▸ **What the task asks**
Every line with "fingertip" in it should be copied from the data.
=== Begin Enclosure ===
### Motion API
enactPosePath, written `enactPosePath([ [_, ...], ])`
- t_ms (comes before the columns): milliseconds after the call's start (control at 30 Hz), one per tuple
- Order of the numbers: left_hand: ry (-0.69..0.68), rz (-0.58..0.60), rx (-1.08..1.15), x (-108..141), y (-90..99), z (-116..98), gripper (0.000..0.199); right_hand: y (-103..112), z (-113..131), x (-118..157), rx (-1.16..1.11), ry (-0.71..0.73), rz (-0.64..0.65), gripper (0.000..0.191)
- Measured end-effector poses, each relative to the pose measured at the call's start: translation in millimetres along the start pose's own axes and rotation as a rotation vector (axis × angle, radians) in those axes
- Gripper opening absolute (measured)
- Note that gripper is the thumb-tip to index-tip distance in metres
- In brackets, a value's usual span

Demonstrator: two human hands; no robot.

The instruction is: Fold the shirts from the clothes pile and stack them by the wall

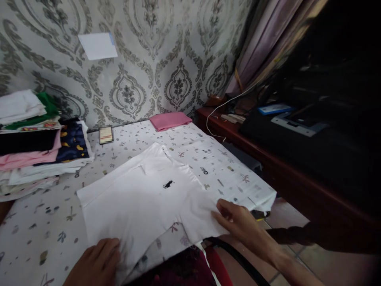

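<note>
A white shirt [133,198] with a small black emblem on its chest lies spread over a patterned white cloth [238,178]. At the shirt's lower left edge rests my left hand [97,260], back up, its fingers bent together on the fabric; whether they pinch it is hard to see. On the right side, my right hand [235,218] grips the sleeve between thumb and fingers. The shirt's lower edge lies near the front of the covered surface.
Folded clothes [32,143] are stacked at the left. A folded pink cloth [170,120] and a small pixelated item [106,134] lie near the patterned wall. A dark red wooden desk [268,159] with a white cable stands at the right.
</note>
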State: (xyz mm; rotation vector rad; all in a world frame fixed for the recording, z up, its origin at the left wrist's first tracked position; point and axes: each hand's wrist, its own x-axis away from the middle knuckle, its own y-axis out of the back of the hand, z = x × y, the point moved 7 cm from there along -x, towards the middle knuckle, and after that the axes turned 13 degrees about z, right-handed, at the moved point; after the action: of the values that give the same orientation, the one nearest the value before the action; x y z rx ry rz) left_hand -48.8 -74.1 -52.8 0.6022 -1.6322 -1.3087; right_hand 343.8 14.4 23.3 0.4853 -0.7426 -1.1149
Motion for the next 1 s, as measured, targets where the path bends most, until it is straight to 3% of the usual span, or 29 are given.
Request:
enactPosePath([
  [67, 0.014, -0.001, 0.176, -2, 3.8, 4, 0.04, 3, 6, -7, -0.251, -0.028, 0.126, 0.038],
  [167, 0.002, -0.008, 0.533, -7, 26.7, 21, 0.021, 11, 29, -31, -0.649, -0.033, 0.232, 0.042],
  [300, 0.085, 0.025, 0.945, -15, 67.8, 58, 0.034, 21, 74, -98, -1.038, 0.046, 0.204, 0.028],
  [400, 0.181, 0.058, 1.156, -19, 86.4, 81, 0.044, 20, 88, -146, -1.172, 0.056, 0.123, 0.013],
  [500, 0.277, 0.026, 1.034, -20, 95.4, 98, 0.047, 21, 76, -166, -1.07, 0.074, 0.004, 0.01],
  [600, 0.347, -0.061, 0.813, -26, 106.8, 108, 0.045, 29, 51, -161, -0.847, 0.149, -0.1, 0.013],
  [667, 0.324, -0.087, 0.69, -41, 120.7, 106, 0.042, 37, 32, -153, -0.691, 0.174, -0.171, 0.013],
  [767, 0.221, -0.114, 0.572, -84, 151.3, 89, 0.039, 41, 11, -143, -0.469, 0.174, -0.189, 0.016],
  [900, 0.057, -0.124, 0.562, -165, 189.0, 57, 0.039, 39, 3, -131, -0.199, 0.186, -0.162, 0.022],
  [1000, 0.083, -0.137, 0.582, -224, 202.5, 47, 0.034, 36, 9, -124, -0.049, 0.221, -0.149, 0.019],
])
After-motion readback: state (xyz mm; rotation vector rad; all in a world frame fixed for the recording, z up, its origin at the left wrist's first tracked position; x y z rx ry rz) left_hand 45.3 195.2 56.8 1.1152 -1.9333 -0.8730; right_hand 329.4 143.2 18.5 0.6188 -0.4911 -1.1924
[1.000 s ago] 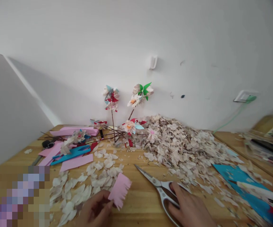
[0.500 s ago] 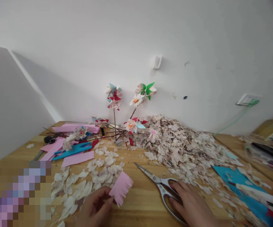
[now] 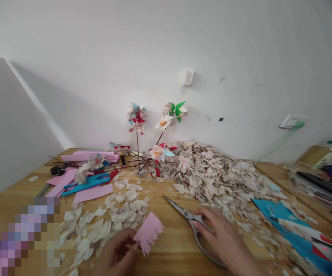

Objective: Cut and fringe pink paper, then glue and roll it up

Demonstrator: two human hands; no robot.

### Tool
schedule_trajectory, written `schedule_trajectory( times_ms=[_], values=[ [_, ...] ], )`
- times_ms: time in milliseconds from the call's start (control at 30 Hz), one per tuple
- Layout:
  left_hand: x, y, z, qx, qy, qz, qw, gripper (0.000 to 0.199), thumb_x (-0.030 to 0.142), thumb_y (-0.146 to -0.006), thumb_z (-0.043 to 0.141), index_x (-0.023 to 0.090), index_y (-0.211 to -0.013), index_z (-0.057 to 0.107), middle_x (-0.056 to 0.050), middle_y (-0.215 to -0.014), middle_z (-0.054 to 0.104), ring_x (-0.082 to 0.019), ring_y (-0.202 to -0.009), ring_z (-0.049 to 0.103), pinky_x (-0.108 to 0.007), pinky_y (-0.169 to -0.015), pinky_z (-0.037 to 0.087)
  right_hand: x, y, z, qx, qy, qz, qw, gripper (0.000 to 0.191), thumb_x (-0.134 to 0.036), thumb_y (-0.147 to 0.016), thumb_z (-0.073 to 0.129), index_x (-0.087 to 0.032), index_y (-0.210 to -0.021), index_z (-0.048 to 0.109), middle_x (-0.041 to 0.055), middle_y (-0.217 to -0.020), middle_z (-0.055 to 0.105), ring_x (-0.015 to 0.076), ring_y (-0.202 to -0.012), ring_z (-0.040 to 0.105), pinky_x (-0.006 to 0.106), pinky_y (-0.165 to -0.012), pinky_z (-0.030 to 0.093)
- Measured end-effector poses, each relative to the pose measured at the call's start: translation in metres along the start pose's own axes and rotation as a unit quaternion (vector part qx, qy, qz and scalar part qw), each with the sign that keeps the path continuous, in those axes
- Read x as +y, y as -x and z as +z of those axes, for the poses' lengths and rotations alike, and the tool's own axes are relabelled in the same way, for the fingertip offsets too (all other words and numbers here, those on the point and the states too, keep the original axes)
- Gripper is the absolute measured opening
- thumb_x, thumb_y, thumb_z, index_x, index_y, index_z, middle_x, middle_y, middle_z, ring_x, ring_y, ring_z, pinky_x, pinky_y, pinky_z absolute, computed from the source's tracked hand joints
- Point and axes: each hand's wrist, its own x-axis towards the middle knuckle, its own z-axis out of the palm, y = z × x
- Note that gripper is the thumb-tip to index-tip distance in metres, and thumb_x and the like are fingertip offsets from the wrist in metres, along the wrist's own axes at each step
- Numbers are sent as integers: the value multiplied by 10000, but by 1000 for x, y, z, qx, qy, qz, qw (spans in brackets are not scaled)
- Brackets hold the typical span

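Note:
My left hand point(image 3: 120, 249) pinches one end of a small pink paper piece point(image 3: 149, 232) between thumb and fingers, over the front of the table. Fine cuts make a fringe along the paper's right and lower edge. To the right, my right hand point(image 3: 220, 234) grips metal scissors point(image 3: 186, 214) around the handles, close to the pivot. The blades are closed together and point up and left, away from me. Part of the handle loops is hidden behind the hand.
Loose pale petals point(image 3: 125, 211) lie left of centre; a large petal heap point(image 3: 212, 172) rises against the wall. Handmade flowers point(image 3: 157, 153) on twigs stand and lie behind. Pink paper strips point(image 3: 92, 193) are at left, blue paper point(image 3: 286, 226) at right.
My right hand has shifted up along the scissors, its fingers now nearer the pivot. The left hand still holds the pink paper, nearly unmoved. The view has turned slightly right.

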Motion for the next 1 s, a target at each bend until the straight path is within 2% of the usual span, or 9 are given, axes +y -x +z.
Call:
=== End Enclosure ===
▸ **Written solution**
- Read x as +y, y as -x and z as +z of those axes, for the poses' lengths and rotations alike, and the tool's own axes are relabelled in the same way, for the fingertip offsets too (all other words and numbers here, those on the point and the states too, keep the original axes)
- Note that gripper is the thumb-tip to index-tip distance in metres, and thumb_x and the like are fingertip offsets from the wrist in metres, along the wrist's own axes at each step

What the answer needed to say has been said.